The task: Please show every line in the entries below that includes the word "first".

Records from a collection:
************

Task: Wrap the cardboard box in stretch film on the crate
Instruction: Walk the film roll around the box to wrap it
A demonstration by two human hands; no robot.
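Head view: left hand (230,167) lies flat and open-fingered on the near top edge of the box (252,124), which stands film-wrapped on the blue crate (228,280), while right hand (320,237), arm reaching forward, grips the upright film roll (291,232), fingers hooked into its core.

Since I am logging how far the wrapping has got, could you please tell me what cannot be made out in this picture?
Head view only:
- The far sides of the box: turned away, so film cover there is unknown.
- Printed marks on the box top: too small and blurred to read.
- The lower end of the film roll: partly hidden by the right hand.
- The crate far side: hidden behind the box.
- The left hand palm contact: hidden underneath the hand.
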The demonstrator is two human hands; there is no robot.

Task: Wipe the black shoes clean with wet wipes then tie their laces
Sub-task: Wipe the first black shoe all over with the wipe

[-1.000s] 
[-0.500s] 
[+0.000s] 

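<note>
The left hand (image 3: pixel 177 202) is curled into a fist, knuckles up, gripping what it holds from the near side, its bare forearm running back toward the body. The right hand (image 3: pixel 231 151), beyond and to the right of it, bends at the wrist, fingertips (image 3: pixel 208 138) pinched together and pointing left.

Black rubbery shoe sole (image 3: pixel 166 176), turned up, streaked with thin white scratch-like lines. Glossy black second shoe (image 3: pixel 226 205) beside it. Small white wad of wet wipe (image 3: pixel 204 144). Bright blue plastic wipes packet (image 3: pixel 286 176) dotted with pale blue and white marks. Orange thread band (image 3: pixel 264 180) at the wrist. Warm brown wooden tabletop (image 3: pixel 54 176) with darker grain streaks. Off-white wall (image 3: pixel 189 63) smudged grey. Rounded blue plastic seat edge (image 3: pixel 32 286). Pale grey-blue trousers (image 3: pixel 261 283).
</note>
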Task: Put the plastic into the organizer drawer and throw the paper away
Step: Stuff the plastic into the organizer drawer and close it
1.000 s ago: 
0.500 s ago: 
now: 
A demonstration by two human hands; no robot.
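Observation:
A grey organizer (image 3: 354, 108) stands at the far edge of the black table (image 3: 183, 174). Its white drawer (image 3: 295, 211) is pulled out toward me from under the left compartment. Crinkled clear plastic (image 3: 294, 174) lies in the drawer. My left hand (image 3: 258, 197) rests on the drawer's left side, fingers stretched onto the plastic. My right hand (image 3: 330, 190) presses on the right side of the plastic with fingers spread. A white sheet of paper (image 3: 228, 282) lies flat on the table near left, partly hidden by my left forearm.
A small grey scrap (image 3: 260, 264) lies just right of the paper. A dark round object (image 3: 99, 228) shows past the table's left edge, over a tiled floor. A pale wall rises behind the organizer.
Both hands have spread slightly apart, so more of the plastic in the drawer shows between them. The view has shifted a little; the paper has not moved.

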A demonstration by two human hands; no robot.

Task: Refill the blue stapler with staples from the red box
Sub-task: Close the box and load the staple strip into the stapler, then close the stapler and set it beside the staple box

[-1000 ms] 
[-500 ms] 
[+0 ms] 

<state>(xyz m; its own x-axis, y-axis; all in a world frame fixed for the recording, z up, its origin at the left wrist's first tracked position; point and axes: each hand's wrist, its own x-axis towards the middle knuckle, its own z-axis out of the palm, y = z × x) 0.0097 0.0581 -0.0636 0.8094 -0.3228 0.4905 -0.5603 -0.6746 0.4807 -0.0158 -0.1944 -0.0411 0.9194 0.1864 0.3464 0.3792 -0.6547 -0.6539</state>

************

Answer to the exercise:
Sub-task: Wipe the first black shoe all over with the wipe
<state>(xyz m; its own x-axis, y-axis; all in a world frame fixed for the recording, z up, its origin at the left wrist's first tracked position; point and axes: each hand's wrist, its own x-axis towards the middle knuckle, its own z-axis out of the palm, y = z × x) 0.0097 0.0581 -0.0636 0.8094 -0.3228 0.4905 -0.5603 -0.6746 0.4807 -0.0158 -0.1944 -0.0411 0.9194 0.1864 0.3464 0.3792 -0.6547 -0.6539</state>

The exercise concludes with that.